Directions for this task =
The required output is the lines below from the line containing "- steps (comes" to the line containing "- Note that", inclusive, retyped exactly. No other lines belong in it.

━━━━━ Records provided ━━━━━

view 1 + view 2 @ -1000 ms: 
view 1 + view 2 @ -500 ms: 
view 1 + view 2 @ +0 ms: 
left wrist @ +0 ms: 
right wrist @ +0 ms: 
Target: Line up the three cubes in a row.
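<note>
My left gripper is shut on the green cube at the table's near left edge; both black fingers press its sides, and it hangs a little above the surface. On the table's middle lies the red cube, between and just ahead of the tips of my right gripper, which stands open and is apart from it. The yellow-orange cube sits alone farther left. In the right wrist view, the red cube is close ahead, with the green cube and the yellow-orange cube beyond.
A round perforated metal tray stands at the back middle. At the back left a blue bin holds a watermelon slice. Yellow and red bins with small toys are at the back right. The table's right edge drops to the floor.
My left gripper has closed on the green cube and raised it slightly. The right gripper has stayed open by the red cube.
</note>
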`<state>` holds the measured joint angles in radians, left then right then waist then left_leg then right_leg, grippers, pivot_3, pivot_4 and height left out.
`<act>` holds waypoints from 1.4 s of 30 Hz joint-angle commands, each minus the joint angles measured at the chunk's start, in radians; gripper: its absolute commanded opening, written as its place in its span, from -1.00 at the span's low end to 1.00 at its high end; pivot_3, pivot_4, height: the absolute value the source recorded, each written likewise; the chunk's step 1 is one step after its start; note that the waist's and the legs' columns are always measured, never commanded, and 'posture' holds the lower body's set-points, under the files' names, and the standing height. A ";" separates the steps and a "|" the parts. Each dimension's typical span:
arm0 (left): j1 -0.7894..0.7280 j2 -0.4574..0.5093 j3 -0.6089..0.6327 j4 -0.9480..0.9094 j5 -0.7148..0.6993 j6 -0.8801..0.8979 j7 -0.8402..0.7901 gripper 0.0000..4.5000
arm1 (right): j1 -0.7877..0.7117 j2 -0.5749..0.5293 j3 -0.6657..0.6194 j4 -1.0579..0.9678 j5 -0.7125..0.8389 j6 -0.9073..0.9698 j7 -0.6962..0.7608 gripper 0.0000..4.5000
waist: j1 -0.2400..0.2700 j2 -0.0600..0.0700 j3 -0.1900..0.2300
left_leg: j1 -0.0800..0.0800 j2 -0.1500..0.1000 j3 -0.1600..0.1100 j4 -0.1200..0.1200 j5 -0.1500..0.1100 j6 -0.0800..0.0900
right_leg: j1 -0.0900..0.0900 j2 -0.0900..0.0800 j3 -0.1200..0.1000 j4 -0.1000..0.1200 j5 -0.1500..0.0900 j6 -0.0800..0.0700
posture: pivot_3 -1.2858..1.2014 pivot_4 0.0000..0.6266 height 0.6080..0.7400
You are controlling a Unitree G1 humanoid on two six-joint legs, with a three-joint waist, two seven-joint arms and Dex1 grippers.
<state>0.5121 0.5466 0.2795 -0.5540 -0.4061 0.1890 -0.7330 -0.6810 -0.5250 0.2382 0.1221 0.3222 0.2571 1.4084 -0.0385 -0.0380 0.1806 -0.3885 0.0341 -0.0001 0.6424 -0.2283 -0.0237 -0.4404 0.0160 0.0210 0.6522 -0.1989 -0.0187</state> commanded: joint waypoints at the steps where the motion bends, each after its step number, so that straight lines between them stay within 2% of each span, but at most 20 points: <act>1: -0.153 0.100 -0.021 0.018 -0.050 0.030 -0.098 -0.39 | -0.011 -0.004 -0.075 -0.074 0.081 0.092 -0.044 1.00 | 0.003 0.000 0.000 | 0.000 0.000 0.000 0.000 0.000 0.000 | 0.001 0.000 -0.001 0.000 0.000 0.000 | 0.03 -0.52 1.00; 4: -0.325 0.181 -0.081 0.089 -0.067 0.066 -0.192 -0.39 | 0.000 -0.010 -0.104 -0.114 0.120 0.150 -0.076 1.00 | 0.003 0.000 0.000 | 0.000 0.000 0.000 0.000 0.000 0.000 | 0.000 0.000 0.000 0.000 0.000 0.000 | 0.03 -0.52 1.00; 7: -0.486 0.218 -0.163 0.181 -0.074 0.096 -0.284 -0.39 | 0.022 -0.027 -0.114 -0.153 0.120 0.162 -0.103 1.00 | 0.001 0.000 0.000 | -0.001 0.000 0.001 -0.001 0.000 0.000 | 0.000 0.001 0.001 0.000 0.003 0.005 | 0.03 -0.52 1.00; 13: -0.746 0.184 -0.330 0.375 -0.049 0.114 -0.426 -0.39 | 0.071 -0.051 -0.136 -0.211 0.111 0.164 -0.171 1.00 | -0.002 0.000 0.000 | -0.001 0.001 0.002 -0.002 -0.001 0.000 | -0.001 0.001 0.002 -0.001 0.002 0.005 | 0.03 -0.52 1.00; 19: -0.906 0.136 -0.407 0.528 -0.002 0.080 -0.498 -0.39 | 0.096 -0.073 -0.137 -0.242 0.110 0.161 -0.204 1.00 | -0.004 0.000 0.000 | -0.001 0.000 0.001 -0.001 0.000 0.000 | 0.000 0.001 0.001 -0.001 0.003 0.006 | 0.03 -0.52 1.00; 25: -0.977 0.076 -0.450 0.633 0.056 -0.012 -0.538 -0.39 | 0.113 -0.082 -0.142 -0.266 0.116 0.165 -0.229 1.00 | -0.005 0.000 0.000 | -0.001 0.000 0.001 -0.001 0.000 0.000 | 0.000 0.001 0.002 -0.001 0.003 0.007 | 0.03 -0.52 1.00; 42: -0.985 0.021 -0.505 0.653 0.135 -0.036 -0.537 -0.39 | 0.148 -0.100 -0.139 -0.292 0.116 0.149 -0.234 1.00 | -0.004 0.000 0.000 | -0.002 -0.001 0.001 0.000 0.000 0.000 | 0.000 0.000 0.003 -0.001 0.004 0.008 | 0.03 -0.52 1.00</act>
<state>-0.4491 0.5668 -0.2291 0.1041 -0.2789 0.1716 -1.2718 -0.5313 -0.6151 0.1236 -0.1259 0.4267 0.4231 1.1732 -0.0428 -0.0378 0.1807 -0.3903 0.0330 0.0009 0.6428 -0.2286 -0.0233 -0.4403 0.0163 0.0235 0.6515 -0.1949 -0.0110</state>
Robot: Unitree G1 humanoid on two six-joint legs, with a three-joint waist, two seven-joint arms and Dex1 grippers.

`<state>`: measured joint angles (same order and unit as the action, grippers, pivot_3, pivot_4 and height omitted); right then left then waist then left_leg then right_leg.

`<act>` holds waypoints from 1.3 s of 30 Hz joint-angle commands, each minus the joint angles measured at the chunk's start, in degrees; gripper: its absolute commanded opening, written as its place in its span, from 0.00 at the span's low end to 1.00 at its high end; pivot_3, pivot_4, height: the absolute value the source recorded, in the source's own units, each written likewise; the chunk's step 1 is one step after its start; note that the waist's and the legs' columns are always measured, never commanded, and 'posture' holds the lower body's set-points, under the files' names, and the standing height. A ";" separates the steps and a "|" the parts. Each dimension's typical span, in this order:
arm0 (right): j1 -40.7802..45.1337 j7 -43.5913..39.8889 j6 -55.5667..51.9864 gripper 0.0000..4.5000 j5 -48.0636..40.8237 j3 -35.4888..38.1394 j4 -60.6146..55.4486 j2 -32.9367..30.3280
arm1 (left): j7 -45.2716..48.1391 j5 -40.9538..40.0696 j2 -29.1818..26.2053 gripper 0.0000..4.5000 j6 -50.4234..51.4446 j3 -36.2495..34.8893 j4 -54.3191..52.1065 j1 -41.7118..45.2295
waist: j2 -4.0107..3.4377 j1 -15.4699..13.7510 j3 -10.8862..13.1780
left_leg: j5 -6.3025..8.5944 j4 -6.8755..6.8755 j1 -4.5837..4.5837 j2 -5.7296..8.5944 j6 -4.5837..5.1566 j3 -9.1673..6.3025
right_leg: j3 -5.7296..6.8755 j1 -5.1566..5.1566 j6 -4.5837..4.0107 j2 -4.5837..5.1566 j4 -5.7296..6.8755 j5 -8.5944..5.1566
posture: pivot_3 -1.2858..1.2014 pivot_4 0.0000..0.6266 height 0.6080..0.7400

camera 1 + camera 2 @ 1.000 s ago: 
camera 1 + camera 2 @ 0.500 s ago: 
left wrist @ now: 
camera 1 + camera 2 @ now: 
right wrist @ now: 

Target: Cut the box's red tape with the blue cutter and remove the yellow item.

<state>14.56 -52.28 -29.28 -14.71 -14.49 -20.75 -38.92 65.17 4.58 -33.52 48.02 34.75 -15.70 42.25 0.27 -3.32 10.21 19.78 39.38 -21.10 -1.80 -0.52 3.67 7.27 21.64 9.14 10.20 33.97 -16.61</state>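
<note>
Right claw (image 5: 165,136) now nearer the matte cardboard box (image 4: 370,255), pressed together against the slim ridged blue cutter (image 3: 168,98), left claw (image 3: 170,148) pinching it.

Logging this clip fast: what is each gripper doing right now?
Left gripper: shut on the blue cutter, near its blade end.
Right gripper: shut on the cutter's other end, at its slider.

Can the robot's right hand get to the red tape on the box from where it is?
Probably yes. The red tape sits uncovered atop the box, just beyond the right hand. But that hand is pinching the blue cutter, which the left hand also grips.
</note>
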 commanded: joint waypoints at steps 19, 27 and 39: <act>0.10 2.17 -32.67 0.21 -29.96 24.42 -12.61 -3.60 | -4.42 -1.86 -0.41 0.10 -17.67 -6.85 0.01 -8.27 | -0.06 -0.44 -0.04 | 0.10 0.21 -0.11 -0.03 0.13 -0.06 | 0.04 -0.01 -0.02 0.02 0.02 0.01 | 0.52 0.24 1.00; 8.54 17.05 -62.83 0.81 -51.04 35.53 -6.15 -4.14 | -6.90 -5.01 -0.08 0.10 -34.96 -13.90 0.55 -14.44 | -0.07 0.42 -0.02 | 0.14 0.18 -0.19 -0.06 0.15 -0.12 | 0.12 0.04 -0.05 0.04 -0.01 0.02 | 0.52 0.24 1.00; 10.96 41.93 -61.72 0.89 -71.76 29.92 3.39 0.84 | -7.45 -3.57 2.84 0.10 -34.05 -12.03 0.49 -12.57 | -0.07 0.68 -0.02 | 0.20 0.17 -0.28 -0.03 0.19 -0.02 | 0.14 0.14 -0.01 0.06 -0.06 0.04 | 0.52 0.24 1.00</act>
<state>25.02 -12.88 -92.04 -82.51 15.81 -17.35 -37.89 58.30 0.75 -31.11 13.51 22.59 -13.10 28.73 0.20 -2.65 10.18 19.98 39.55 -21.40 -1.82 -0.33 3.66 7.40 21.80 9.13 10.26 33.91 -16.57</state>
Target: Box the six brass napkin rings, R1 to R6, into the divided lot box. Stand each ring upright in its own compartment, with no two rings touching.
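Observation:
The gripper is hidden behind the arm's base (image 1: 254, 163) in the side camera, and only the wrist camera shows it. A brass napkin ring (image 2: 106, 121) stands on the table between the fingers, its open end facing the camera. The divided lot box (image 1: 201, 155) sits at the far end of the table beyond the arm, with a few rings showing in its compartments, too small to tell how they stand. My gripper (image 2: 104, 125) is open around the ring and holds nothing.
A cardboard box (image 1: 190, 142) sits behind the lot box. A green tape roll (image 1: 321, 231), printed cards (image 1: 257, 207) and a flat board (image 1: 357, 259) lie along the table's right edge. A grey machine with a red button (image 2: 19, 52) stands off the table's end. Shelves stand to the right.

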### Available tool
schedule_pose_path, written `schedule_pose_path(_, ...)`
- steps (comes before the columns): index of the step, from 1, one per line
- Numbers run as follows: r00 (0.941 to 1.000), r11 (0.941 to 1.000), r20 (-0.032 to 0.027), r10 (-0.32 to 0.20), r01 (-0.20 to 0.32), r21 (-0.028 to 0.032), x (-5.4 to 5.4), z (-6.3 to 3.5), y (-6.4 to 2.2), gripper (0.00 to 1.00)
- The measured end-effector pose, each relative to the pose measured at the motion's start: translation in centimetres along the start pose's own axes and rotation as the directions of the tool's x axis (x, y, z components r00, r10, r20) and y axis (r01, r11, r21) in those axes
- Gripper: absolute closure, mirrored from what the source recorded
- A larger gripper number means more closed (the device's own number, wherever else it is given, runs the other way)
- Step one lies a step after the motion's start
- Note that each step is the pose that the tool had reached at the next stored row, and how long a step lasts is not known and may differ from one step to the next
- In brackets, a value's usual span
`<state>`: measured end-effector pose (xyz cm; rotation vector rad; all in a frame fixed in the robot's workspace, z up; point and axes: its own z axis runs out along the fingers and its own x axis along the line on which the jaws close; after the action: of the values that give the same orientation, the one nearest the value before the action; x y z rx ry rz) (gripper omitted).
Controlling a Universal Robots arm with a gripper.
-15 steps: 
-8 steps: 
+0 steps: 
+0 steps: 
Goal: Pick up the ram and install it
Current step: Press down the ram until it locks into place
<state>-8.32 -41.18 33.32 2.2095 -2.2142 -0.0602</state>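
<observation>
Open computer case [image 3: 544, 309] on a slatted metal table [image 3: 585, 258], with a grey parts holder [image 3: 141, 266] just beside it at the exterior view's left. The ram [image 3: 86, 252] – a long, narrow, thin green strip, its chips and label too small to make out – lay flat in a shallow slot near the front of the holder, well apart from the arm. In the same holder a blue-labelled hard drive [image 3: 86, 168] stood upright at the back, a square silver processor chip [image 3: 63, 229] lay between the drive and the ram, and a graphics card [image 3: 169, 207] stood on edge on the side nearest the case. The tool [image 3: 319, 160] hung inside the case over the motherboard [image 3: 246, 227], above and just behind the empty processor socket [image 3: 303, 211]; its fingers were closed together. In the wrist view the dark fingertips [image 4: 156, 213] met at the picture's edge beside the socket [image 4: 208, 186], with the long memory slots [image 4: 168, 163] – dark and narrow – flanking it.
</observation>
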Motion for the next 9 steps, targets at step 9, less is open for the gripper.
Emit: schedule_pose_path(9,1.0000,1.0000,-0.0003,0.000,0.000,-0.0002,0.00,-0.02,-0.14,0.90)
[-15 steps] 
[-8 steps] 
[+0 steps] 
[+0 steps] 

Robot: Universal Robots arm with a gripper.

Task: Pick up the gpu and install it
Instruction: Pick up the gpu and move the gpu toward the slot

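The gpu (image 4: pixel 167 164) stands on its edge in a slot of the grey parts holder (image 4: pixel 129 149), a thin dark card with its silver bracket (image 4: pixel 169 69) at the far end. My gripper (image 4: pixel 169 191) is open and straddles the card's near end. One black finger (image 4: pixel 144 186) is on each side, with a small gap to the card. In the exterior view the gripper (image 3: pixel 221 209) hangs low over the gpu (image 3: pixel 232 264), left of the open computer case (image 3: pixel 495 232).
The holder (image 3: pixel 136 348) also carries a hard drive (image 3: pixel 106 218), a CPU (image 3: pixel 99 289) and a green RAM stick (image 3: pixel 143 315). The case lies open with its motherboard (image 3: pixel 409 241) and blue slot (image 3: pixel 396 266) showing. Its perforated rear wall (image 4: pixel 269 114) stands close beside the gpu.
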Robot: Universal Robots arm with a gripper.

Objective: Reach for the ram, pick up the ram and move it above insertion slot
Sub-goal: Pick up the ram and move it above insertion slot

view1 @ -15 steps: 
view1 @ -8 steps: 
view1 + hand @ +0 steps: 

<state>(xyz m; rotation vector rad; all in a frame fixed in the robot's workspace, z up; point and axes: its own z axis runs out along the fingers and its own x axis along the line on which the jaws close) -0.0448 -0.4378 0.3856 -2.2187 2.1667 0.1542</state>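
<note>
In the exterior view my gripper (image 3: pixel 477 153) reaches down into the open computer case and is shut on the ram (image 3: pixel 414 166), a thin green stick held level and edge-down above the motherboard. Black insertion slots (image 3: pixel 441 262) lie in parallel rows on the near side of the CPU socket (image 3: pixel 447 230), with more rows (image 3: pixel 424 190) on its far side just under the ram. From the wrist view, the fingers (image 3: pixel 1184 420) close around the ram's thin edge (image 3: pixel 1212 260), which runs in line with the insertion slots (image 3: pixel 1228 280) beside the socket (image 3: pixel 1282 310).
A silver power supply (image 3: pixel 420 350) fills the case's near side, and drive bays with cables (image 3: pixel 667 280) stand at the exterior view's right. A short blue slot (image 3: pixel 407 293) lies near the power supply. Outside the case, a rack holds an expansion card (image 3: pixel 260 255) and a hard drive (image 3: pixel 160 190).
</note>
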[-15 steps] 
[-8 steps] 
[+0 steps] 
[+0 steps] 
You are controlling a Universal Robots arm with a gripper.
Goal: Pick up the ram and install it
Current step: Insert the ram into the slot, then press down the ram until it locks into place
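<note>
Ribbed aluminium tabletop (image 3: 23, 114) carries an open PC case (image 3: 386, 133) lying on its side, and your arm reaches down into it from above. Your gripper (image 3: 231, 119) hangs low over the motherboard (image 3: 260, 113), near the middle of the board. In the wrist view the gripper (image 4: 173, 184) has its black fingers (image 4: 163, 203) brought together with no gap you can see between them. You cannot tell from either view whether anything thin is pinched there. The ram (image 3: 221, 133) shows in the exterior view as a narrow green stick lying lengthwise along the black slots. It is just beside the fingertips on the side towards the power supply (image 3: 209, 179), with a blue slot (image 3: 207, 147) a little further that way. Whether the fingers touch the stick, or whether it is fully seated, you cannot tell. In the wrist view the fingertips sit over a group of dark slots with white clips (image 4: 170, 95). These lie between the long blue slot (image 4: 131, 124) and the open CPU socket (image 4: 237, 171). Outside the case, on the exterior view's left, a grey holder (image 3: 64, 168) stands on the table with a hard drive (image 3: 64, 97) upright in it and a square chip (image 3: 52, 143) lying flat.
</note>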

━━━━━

Exercise solution =
- steps (comes before the columns): index of the step, from 1, one per line
- Numbers run as follows: r00 (0.941 to 1.000), r11 (0.941 to 1.000), r20 (-0.032 to 0.027), r10 (-0.32 to 0.20), r01 (-0.20 to 0.32), r21 (-0.028 to 0.032), x (-5.4 to 5.4), z (-6.3 to 3.5), y (-6.4 to 2.2), gripper (0.00 to 1.00)
- The measured end-effector pose, each relative to the pose measured at the motion's start: translation in centimetres along the start pose's own axes and rotation as the directions of the tool's x axis (x, y, z components r00, r10, r20) and y axis (r01, r11, r21) in those axes
- Gripper: absolute closure, mirrored from what the source recorded
- A larger gripper number means more closed (the device's own number, wherever else it is given, runs the other way)
- Step one lies a step after the motion's start
- Note that each step is the pose that the tool had reached at the next stored row, and how long a step lasts is not known and may differ from one step to the next

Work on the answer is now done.